To do - The expected answer is a copy of every line in the listing that has the word "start".
*** Block opens ***
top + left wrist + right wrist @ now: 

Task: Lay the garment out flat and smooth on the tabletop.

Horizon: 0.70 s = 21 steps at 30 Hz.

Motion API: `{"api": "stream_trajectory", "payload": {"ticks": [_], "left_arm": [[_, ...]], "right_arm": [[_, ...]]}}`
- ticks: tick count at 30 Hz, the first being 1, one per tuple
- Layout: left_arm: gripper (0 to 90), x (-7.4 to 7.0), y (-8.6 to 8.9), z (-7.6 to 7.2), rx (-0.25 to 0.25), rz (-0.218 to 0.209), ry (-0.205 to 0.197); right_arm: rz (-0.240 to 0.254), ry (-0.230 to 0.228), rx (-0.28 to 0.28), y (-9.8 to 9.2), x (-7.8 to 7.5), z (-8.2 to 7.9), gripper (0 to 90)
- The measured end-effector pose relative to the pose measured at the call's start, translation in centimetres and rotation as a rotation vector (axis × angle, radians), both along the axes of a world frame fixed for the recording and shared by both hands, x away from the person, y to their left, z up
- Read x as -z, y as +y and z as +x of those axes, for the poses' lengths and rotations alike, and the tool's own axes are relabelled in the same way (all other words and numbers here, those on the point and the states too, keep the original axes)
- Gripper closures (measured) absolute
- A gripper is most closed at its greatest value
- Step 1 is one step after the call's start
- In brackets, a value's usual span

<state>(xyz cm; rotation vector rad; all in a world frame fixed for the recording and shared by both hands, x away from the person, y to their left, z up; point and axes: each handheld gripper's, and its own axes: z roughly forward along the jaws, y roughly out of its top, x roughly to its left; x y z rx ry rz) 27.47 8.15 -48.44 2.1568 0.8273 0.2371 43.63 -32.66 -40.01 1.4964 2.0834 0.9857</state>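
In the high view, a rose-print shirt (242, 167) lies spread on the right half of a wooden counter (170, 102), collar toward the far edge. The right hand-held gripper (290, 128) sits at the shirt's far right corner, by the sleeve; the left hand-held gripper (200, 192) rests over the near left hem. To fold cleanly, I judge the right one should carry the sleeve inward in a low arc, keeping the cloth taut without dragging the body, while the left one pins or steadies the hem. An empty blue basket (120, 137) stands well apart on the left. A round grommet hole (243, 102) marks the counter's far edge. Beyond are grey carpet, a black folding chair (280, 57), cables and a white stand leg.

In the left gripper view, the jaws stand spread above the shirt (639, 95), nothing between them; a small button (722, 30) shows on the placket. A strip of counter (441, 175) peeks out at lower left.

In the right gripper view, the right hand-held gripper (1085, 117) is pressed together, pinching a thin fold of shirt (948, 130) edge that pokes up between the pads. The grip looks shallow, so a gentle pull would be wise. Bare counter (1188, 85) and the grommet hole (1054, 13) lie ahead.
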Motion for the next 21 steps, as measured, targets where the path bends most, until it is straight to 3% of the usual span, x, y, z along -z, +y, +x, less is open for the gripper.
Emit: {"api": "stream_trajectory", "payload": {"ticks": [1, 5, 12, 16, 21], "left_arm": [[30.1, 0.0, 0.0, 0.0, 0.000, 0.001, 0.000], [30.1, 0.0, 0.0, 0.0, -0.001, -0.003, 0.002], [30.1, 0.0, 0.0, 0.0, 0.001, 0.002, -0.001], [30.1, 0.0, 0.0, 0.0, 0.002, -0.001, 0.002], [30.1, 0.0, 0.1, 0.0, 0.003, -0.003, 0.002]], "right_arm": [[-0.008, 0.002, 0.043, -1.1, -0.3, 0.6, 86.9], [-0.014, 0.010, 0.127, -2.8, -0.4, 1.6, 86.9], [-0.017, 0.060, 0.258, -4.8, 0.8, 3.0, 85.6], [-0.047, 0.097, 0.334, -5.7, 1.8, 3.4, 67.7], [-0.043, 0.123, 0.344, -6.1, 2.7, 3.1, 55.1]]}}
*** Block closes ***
Response to this task -
- The measured end-effector pose relative to the pose measured at the call's start, translation in centimetres and rotation as a rotation vector (axis × angle, radians), both along the axes of a world frame fixed for the recording and shared by both hands, x away from the person, y to their left, z up
- Step 1 is one step after the call's start

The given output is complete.